Only the pictures should be left out; repeat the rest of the data exactly.

··· COLLECTED DATA

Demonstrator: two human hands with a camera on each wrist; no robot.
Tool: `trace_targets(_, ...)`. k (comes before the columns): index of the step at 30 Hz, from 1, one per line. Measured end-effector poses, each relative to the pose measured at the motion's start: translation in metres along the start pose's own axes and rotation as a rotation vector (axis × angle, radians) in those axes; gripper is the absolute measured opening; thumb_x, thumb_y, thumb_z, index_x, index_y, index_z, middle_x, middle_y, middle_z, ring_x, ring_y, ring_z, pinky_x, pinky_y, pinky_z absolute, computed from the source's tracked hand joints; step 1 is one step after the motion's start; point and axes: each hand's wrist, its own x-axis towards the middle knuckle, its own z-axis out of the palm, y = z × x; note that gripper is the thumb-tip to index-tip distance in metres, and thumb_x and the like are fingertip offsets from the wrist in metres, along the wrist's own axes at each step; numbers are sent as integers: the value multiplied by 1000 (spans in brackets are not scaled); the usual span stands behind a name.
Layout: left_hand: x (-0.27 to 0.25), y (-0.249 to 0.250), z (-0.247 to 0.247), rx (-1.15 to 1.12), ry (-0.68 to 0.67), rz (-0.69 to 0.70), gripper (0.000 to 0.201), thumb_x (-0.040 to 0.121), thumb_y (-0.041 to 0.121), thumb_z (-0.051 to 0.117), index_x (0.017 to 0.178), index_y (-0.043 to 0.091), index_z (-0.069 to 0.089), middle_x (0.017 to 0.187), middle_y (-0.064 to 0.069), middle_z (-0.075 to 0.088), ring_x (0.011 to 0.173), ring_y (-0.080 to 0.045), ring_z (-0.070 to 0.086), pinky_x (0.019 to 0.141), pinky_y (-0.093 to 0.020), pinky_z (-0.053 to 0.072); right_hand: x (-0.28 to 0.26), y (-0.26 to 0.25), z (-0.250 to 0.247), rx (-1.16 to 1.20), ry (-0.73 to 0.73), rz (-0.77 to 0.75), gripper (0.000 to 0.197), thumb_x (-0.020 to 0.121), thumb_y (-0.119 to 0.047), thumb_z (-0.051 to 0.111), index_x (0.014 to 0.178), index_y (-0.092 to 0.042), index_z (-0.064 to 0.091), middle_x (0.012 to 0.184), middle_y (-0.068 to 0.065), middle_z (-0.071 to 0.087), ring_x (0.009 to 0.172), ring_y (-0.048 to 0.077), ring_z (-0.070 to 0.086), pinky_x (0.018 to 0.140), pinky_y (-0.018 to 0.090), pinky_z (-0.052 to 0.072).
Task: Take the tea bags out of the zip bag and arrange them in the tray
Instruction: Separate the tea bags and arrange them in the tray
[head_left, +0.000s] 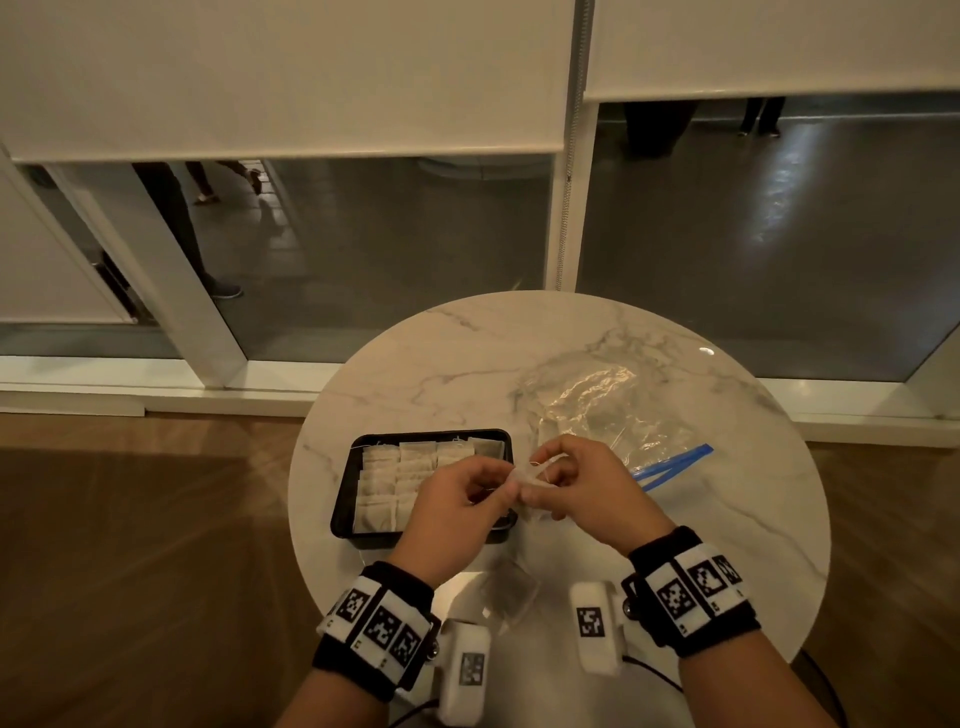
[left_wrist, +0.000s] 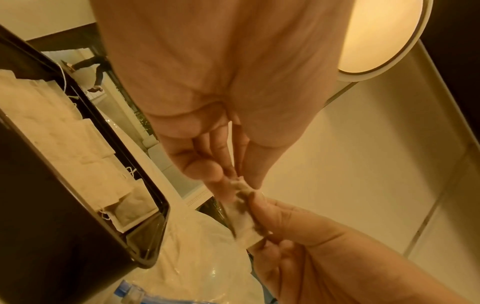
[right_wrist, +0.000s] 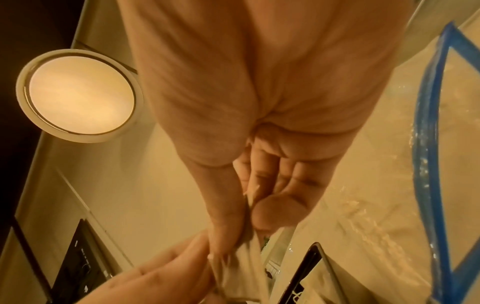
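**Q:** so what are the hands actually doing here?

**A:** Both are on one tea bag (head_left: 524, 475), held in the air just above the right edge of the black tray (head_left: 344, 491). The left hand (head_left: 457, 506) pinches one end between thumb and curled fingers, and the right hand (head_left: 582, 486) pinches the other end the same way, fingers bent in around it. In the left wrist view the bag (left_wrist: 240, 214) looks stretched between the two sets of fingertips (blurry, so I can't tell if a string is involved).

**Q:** and the rest of the tea bags?

**A:** The tray sits on the round marble table (head_left: 467, 353), left of centre, already packed with rows of tea bags (head_left: 395, 478) lying flat and overlapping. The clear zip bag (head_left: 608, 405) with the blue zip strip (head_left: 670, 465) lies crumpled on the table to the right of the tray, behind the right hand, mouth gaping open. Can't tell whether anything is inside it. There's also a small clear wrapper (head_left: 506, 595) on the table between the wrists, near the front edge.
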Motion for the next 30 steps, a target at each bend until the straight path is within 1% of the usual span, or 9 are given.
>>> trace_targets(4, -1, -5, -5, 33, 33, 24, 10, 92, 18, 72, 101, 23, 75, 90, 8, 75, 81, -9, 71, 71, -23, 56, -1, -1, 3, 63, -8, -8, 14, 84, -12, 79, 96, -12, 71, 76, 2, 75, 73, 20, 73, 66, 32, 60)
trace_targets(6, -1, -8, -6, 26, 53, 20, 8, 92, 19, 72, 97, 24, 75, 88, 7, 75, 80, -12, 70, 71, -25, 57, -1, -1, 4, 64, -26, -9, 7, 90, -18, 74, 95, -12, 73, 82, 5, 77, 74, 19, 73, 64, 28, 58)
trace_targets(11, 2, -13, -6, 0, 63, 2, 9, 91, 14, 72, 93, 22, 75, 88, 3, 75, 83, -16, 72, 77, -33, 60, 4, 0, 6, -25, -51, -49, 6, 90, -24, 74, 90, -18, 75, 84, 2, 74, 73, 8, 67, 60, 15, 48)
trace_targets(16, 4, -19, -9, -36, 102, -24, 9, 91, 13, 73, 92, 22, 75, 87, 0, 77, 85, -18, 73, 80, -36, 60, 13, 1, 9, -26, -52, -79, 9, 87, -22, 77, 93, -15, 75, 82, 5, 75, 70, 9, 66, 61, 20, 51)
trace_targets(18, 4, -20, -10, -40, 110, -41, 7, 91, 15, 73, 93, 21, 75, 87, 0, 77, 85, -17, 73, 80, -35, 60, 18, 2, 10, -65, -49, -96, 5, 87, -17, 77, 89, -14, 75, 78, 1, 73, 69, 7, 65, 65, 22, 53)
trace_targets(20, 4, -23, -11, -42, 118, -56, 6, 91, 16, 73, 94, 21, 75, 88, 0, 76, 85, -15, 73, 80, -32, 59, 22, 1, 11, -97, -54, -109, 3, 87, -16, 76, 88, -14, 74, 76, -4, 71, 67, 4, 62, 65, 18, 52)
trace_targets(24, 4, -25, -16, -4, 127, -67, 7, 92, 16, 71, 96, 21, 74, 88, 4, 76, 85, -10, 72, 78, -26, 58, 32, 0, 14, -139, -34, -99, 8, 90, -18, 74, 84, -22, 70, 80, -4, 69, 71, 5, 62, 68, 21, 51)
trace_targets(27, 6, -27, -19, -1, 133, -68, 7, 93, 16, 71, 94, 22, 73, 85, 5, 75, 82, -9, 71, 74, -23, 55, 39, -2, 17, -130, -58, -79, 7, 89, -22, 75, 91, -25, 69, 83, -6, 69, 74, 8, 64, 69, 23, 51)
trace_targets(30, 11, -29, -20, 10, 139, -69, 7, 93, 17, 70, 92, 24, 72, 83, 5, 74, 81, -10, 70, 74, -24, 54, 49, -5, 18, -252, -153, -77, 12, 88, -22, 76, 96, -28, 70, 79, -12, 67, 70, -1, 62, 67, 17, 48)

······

● ANSWER SPACE
Demonstrator: two human hands with a camera on each wrist; no robot.
Tool: `trace_targets(_, ...)`. k (comes before the columns): index of the step at 30 Hz, from 1, one per line. Measured end-effector poses, each relative to the pose measured at the motion's start: translation in metres along the start pose's own axes and rotation as a rotation vector (axis × angle, radians) in those axes; gripper is the absolute measured opening; thumb_x, thumb_y, thumb_z, index_x, index_y, index_z, middle_x, middle_y, middle_z, ring_x, ring_y, ring_z, pinky_x, pinky_y, pinky_z absolute, computed from the source's tracked hand joints; step 1 is one step after the motion's start; point and axes: each hand's wrist, its own x-axis towards the middle knuckle, its own z-axis out of the palm, y = z × x; note that gripper is the thumb-tip to index-tip distance in metres, and thumb_x and the like are fingertip offsets from the wrist in metres, along the wrist's own axes at each step; numbers are sent as integers: the value multiplied by 1000 (spans in brackets are not scaled); the usual span stands behind a name.
Layout: left_hand: x (-0.27 to 0.25), y (-0.249 to 0.250), z (-0.247 to 0.247), rx (-1.15 to 1.12), ry (-0.68 to 0.67), rz (-0.69 to 0.70), gripper (0.000 to 0.201), thumb_x (-0.040 to 0.121), thumb_y (-0.041 to 0.121), thumb_z (-0.051 to 0.117), index_x (0.017 to 0.178), index_y (-0.043 to 0.091), index_z (-0.069 to 0.089), middle_x (0.017 to 0.187), middle_y (-0.064 to 0.069), middle_z (-0.075 to 0.088), ring_x (0.011 to 0.173), ring_y (-0.080 to 0.045), ring_z (-0.070 to 0.086), pinky_x (0.019 to 0.141), pinky_y (-0.093 to 0.020), pinky_z (-0.053 to 0.072); right_hand: x (-0.28 to 0.26), y (-0.26 to 0.25), z (-0.250 to 0.247), rx (-1.16 to 1.20), ry (-0.73 to 0.73), rz (-0.77 to 0.75), gripper (0.000 to 0.197), thumb_x (-0.020 to 0.121), thumb_y (-0.119 to 0.047), thumb_z (-0.051 to 0.111), index_x (0.014 to 0.178), index_y (-0.092 to 0.042), index_z (-0.064 to 0.091), middle_x (0.012 to 0.184), middle_y (-0.068 to 0.065), middle_z (-0.071 to 0.087), ring_x (0.009 to 0.172), ring_y (-0.048 to 0.077), ring_z (-0.070 to 0.086), pinky_x (0.018 to 0.140), pinky_y (-0.018 to 0.090), pinky_z (-0.052 to 0.072).
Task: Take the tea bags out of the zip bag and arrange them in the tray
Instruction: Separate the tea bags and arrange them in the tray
[head_left, +0.000s] 
[left_wrist, +0.000s] 
[right_wrist, +0.000s] 
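**Q:** so what are the hands actually doing here?

**A:** Both are on one tea bag (head_left: 524, 475), held in the air just above the right edge of the black tray (head_left: 344, 491). The left hand (head_left: 457, 506) pinches one end between thumb and curled fingers, and the right hand (head_left: 582, 486) pinches the other end the same way, fingers bent in around it. In the left wrist view the bag (left_wrist: 240, 214) looks stretched between the two sets of fingertips (blurry, so I can't tell if a string is involved).

**Q:** and the rest of the tea bags?

**A:** The tray sits on the round marble table (head_left: 467, 353), left of centre, already packed with rows of tea bags (head_left: 395, 478) lying flat and overlapping. The clear zip bag (head_left: 608, 405) with the blue zip strip (head_left: 670, 465) lies crumpled on the table to the right of the tray, behind the right hand, mouth gaping open. Can't tell whether anything is inside it. There's also a small clear wrapper (head_left: 506, 595) on the table between the wrists, near the front edge.
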Motion for the next 30 steps, a target at each bend until the straight path is within 1% of the usual span, or 9 are given.
>>> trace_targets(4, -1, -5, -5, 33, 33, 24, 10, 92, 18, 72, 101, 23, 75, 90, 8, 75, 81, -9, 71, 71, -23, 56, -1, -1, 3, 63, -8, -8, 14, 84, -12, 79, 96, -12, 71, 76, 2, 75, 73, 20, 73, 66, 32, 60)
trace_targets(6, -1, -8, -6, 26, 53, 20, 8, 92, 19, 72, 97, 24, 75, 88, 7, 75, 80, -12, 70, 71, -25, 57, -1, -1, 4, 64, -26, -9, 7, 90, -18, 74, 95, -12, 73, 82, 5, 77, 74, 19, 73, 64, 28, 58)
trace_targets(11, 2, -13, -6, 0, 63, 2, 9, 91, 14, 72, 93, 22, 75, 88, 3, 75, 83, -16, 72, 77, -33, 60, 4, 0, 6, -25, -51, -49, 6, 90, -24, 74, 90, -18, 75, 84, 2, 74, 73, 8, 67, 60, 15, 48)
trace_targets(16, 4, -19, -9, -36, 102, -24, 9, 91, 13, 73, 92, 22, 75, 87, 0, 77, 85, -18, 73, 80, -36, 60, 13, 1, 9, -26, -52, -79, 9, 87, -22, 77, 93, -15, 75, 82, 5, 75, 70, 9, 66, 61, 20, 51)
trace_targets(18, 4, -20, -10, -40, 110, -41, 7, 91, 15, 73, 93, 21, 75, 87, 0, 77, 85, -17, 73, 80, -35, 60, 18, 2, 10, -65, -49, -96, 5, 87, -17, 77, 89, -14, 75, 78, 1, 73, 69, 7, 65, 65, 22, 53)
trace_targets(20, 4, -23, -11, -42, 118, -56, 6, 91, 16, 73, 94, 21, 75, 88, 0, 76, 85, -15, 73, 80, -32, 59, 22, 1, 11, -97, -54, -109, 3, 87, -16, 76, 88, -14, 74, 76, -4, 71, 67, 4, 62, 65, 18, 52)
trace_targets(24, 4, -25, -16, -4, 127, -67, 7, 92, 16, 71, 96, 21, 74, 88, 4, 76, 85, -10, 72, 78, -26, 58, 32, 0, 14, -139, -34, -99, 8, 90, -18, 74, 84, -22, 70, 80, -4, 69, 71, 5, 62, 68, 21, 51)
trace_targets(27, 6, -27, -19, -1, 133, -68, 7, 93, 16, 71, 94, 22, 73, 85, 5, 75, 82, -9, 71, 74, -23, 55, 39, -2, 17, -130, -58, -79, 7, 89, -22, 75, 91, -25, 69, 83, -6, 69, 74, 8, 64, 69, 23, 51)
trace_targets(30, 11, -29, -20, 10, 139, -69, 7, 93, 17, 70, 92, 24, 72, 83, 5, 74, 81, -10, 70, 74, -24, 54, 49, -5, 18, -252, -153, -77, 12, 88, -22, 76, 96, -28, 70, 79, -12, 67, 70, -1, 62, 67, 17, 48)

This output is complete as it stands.